About a month or so ago I received a sample of "microfossil dirt" from the Gene Autry Shale Member of the Golf Course Formation, which crops out in Johnston County, Oklahoma, in the Ardmore Basin. The Golf Course Formation is of Lower Pennsylvanian (Morrowan) age. The sample contains abundant foraminifera, although it is not rich in numbers of species. There are also some good ostracodes. Preservation is quite variable: a few specimens are essentially perfect, but most show varying degrees of crushing or recrystallization.
The commonest foram in the sample is Ammodiscus semiconstrictus Waters, 1927. Most specimens are almost perfectly circular, like the one on the left, while others show deformation to a more-or-less oval shape, like the one on the right. Size of these specimens shows much variation: the larger specimen in this image is 1.0 mm in greatest width, and a few are a bit larger. Some tiny specimens are only 0.2 mm in width. The test is finely arenaceous, and seems to be composed mainly of tiny bits of carbonate mud. This wall composition is typical of all but one of the foraminifera specimens I have found in this sample thus far.

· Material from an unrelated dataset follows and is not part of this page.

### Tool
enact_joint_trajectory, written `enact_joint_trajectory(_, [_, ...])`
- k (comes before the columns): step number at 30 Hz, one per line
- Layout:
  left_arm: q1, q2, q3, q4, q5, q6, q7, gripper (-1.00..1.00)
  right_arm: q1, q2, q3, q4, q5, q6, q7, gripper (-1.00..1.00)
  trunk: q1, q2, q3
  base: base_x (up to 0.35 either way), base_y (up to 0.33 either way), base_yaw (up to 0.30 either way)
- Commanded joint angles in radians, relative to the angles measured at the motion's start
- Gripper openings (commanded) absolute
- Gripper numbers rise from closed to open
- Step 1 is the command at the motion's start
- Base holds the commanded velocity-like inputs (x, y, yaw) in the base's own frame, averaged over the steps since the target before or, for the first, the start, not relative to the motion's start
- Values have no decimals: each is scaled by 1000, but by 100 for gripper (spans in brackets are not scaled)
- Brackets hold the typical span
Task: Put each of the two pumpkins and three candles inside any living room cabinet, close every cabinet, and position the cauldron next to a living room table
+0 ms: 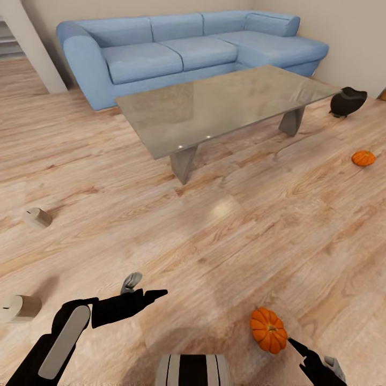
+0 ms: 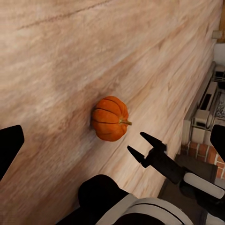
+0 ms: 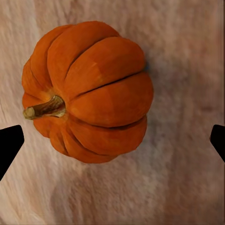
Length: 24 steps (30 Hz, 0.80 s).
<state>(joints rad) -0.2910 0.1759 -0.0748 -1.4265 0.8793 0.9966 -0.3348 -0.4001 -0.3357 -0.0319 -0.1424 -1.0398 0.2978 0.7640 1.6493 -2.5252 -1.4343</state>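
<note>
- A ribbed orange pumpkin with a yellowish stem (image 1: 268, 330) lies on the pale wooden floor (image 1: 225, 236), just beside the right gripper (image 3: 112, 140), whose jaws are spread wide and released.
- The left gripper (image 1: 153, 294) hovers empty; I cannot tell its state.
- A second small orange pumpkin (image 1: 363, 158) and a squat black cauldron (image 1: 347, 101) sit by the grey slab-topped desk (image 1: 225, 102).
- Two beige cylinder candles (image 1: 37, 217) (image 1: 21, 308) lie on the floor, well apart.

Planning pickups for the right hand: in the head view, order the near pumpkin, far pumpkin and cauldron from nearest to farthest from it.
1. Near pumpkin, on the floor just beside the right hand.
2. Far pumpkin, on the floor toward the right edge.
3. Cauldron, farther back, by the table's right end.
</note>
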Motion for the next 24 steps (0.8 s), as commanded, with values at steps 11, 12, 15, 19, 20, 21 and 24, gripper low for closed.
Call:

Another common species in the sample is Hyperammina bulbosa Cushman & Waters, 1927. These are never found intact. The test shows only two chambers, a sac-like proloculus followed by a long, straight tubular chamber. In this image we see three proloculi, with the straight tubular chamber broken off at some distance away. (The specimen on the left is 1.8 mm long.) Fragments of the tubular chambers are very abundant, more so than the proloculi. (Each individual has only one proloculus, but the tubular chamber can easily be broken into 5-10 pieces, making such fragments more abundant.) A fairly long fragment of this sort is shown at the bottom of the image. These tubes may be slightly irregular, and occasionally show fine, transverse growth lines. The tubular chambers do not contain septa, however.
Less common is Nodosinella glennensis Harlton, 1927. This is a robust, uniserial species with a round, terminal aperture. The subglobular chambers are typically crushed at right angles to the growth axis, as seen in the image on the left. (Length of this specimen is 2.2 mm.) The image on the right shows a terminal chamber, broken off from the remainder of the test, with the terminal aperture clearly indicated. This final chamber was only partially crushed.
More rarely, one finds a specimen that has been crushed parallel to the axis of growth. This produces a form that looks like a stack of coins. In this image, the early chambers are on top, and the test is resting on its terminal face. (If you turn it over, the aperture is present in the center of the terminal face.)
I suspect that this last image shows a specimen of the same species that has not been crushed. Chambers have been broken off of both ends, but the size and uniserial construction are correct. It looks very much like Harlton's original illustrations of the species, which was described from relatively undeformed specimens.
Finally, we see Endothyra whitesidei Galloway & Ryniker, 1930, a specimen that is 1.1 mm in greatest width. This specimen was unique in the sample, and looks rather different from the others. It is amber in color, and slightly shiny. The Treatise on Invertebrate Paleontology describes all members of the superfamily Endothyracea as being calcareous imperforate, with some arenaceous material in the more "primitive" forms. I see no trace of arenaceous structure in this specimen, but it is certainly imperforate.
I continue to struggle with the whole question of wall composition. If you see sand grains or sponge spicules in the wall, then the specimen is clearly agglutinated. Calcareous, hyaline walls, with their (usually) obvious perforations are also easy to recognize. What is not clear to me is the distinction between the secreted calcareous (but imperforate) type of wall, and the agglutinated wall composed of fine calcareous particles in a secreted, calcareous cement. How would they look different?